Fermín era muy ingenuo. A tal punto, que los muchachos del café lo cargaban porque se creía todo; o casi todo. Siempre dudé si lo suyo era ingenuidad o una increíble capacidad de asombro. Era capaz de andar por el barrio buscando tréboles de cuatro hojas o a un gato con dos colas. Aquella vez la broma había llegado demasiado lejos, casi hasta la crueldad.
Cuando lo crucé en la esquina del quiosco del Tano, sus ojos extraviados buscaban frenéticos en cada rincón de la vereda. Intenté disimular mi asombro cuando me preguntó si yo también sabía. ¿Si sabía, qué? -le dije- y Fermín no me dio tiempo a nada. Sin que pudiera articular palabra, pegó un salto desmedido y siguió como poseso buscando en la vereda.
En el café, como era habitual, estaban todos. El Moncho y Pericles jugaban al billar en el fondo y, en una mesa sobre la ventana, Jorge, la Renga y Benítez no se perdían un sólo movimiento de las desventuras del pobre Fermín.
Había veces que trataba de tomar distancia y ver las cosas desde otra perspectiva. Sabía que era inútil pasarse las horas en el café, haciendo como dice Charly García, -filosofía barata y zapatos de goma-, pero inevitablemente aprendiendo de la biblia y del calefón.
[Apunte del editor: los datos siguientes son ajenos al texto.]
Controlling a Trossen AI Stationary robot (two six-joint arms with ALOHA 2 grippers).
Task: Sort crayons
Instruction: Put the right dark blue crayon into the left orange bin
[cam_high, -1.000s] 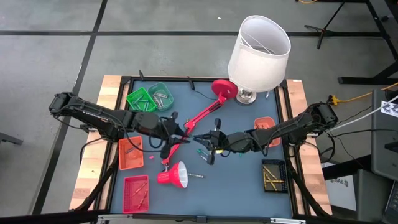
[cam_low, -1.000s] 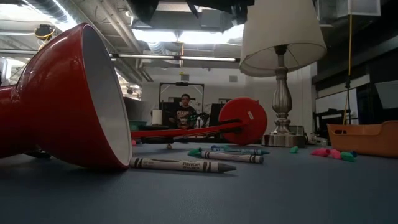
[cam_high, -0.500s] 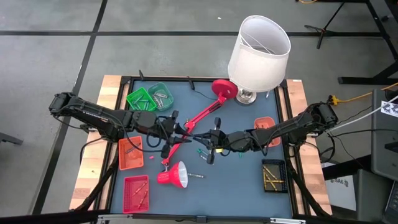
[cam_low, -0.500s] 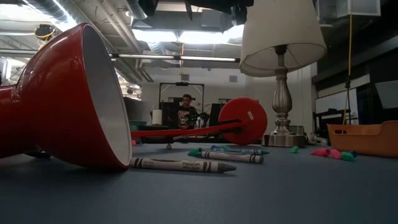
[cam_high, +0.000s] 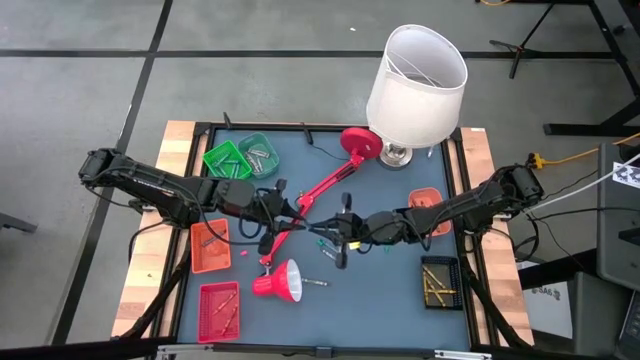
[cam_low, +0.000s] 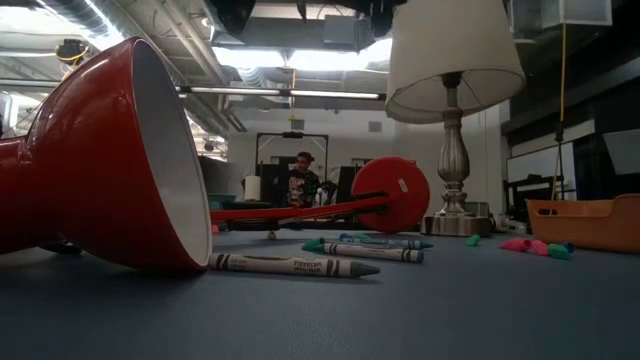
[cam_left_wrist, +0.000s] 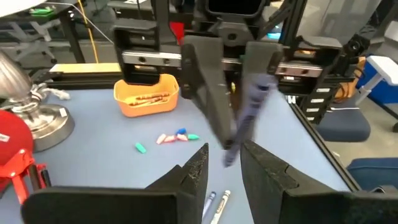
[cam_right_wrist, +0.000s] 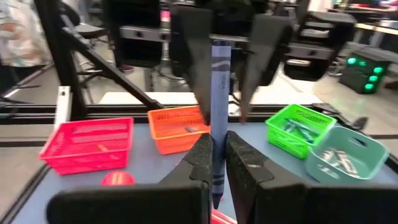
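Note:
Above the table's middle, my right gripper (cam_right_wrist: 217, 158) is shut on a blue-grey crayon (cam_right_wrist: 219, 93), which is also seen from the left wrist (cam_left_wrist: 249, 106). My left gripper (cam_left_wrist: 225, 165) faces it, open, with a finger on either side of the crayon's free end (cam_left_wrist: 229, 157). In the high view the left gripper (cam_high: 300, 213) and right gripper (cam_high: 328, 226) nearly meet. Loose crayons (cam_low: 295, 266) lie on the mat, with pink and teal bits (cam_low: 530, 245) farther right. My right gripper pinches the crayon between its two fingers near one end (cam_right_wrist: 217, 134). The crayon runs on past the fingertips, along the fingers, toward the table's left and my left gripper. It is lifted clear of the table.
A red desk lamp lies on the mat with its shade (cam_high: 280, 282) near, its arm (cam_high: 325, 190) under the grippers and its base (cam_high: 360, 143) far. A white-shaded lamp (cam_high: 415, 75) stands far right. Bins: green (cam_high: 228, 160), teal (cam_high: 262, 155), orange (cam_high: 210, 245), red (cam_high: 220, 308), orange (cam_high: 425, 200), black (cam_high: 438, 280).
My right gripper has turned slightly at the wrist with the crayon still in its fingers. Both arms stay in place, and neither gripper has opened or shut.

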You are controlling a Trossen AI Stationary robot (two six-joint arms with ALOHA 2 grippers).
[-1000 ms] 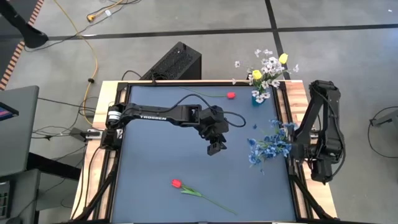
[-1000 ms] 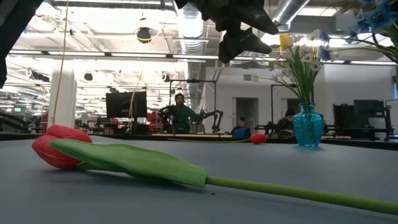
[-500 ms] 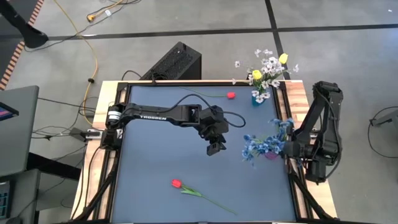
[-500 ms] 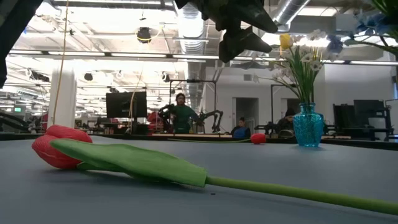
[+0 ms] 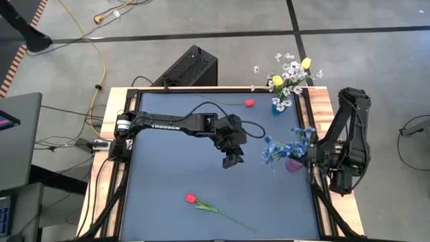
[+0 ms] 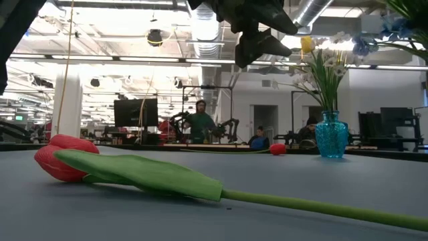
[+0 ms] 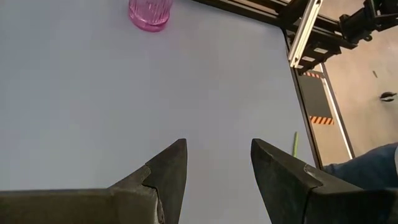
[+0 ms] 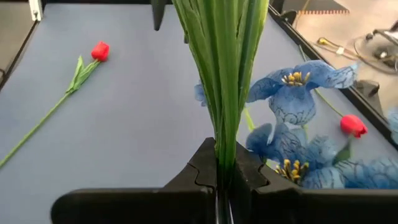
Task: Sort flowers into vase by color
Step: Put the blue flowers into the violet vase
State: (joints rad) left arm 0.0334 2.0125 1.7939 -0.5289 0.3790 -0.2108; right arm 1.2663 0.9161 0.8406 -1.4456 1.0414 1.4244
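The right gripper (image 8: 225, 180) is clamped tight on the bunched green stems of the blue flowers (image 5: 282, 150), carrying the blooms above the pink vase (image 5: 293, 165) at the tabletop's (image 5: 175, 175) right edge. Judging from that hold, the bunch is being lined up to drop stems-first into this vase, which looks empty from the left wrist view. The left gripper (image 5: 232, 160) hangs over the middle of the tabletop with its fingers partly spread and nothing between them, apparently waiting. The blue vase (image 5: 279, 105) at the far right corner already holds white sprays (image 5: 293, 70) and 2 yellow buds (image 5: 277, 81). 2 red tulips lie loose: 1 (image 5: 249, 103) near the blue vase at the far edge, the other (image 5: 191, 198) toward the near edge, both not yet sorted
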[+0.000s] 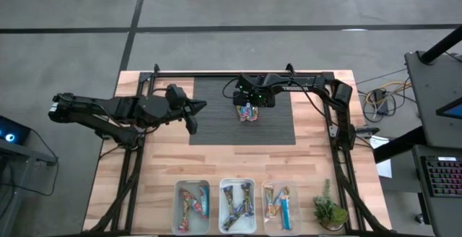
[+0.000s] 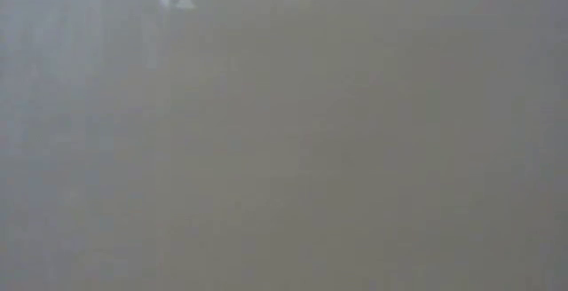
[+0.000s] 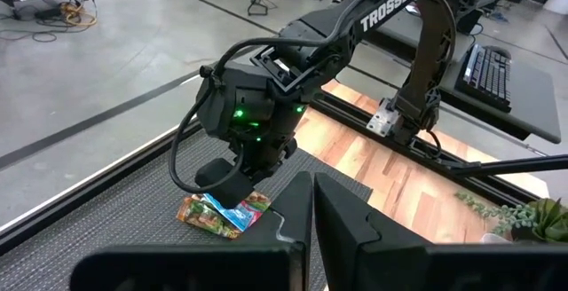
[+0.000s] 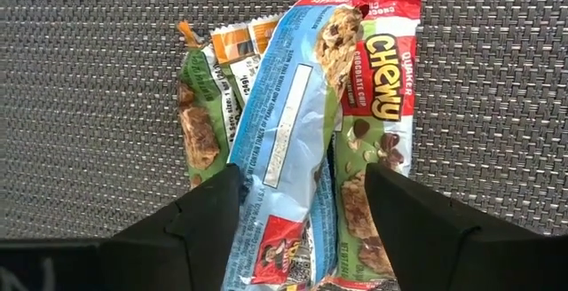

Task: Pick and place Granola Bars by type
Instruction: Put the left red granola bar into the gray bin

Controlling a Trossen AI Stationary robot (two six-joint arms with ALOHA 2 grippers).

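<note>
L gripper (image 1: 193, 118) hovers at the left edge of the dark ribbed rectangular mat (image 1: 216, 132), fingers pressed together, nothing held. R gripper (image 4: 302, 204) sits over the mat's middle near its far edge, fingers spread astride a small pile of shiny-wrapped granola bars (image 4: 306, 122): blue-wrapped bar (image 4: 286, 136) on top, red/green one (image 4: 377, 105) beside it, orange-tipped one (image 4: 232, 41) under. More bars lie in three clear rectangular plastic bins (image 1: 237, 186) along the wooden tabletop's (image 1: 159, 165) near edge. Small green plant (image 1: 328, 212) at the near right corner. Low view shows only grey.
</note>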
Lo que nunca acepté, era esa suerte de placer perverso que movía a la Renga a ensañarse con el pobre Fermín. Evidentemente lo disfrutaba, como una pequeña revancha cotidiana. Casi podría decirse que necesitaba hacerlo.
Le pedí un café al Gallego, con el típico gesto de señalar la tacita. Desde la ventana todos seguían los pasos de Fermín y se reían, comentando las alternativas posibles de la cargada.
Resultaba que la Renga le había hecho creer que leía el futuro en la borra del café. Le habían montado todo el circo, leyendo primero las posibles desventuras que le sucederían a Benítez, en un próximo viaje que iba a realizar hacia la costa atlántica.
Benítez consultaba y la Renga ahondaba en detalles sobre como se iban a desarrollar los acontecimientos, anticipaba los importantes pedidos que le iban a hacer los clientes de Santa Teresita y auguraba varias situaciones difíciles que se le presentarían con la policía caminera, que estaba en pleno operativo de verano.
Fermín se creía todo. No tardó en entrar por el aro y le pidió a la Renga que le dijera lo que veía en la borra de su café. Primero se resistió a creerlo pero después, se fue convenciendo de que era posible que se le diera un golpe de suerte. Encontrar una fortuna escondida, o mal enterrada, no debería ser muy difícil. Lo que pasa es que siempre andaba distraído y no le prestaba atención a lo que podía estar tirado en la calle. Así que saludó y, con cierto disimulo salió apurado del café en busca de la suerte.
Desde la ventana los muchachos seguían con la mirada la frenética búsqueda de Fermín, divirtiéndose a su costa toda la mañana.
Jorge, que era un poco más piadoso, trató de disuadirlo en una de las tantas veces que volvió a pasar cerca de su mesa. Pero no había caso. Así como era de ingenuo era de testarudo. Estaba convencido de que la Renga no le mentía y, que alguna vez se le tenía que dar. Siguió buscando.
Como mucha gracia no me causaba la broma porque me resultaba un buen tipo Fermín, me puse a seguir las carambolas del Moncho que era un maestro con las tres bandas. Cuando de repente se hizo un silencio tan pesado como noche de verano. Fermín entró al boliche, se acodó en la barra, y a los gritos pidió una vuelta para todos exhibiendo impúdicamente un billete de los grandes en su mano derecha. La Renga, verde de rabia, quiso saber lo que había pasado y Fermín que le decía:
– ¡Gracias, hermano! ¡Me salvaste! Yo sabía que no era una joda, lo sabía… Y salió corriendo del boliche, no sin antes mostrarle a la Renga una billetera repleta de dinero que encontró tirada en el árbol, justamente en la esquina del café, en el lugar que él le indicara.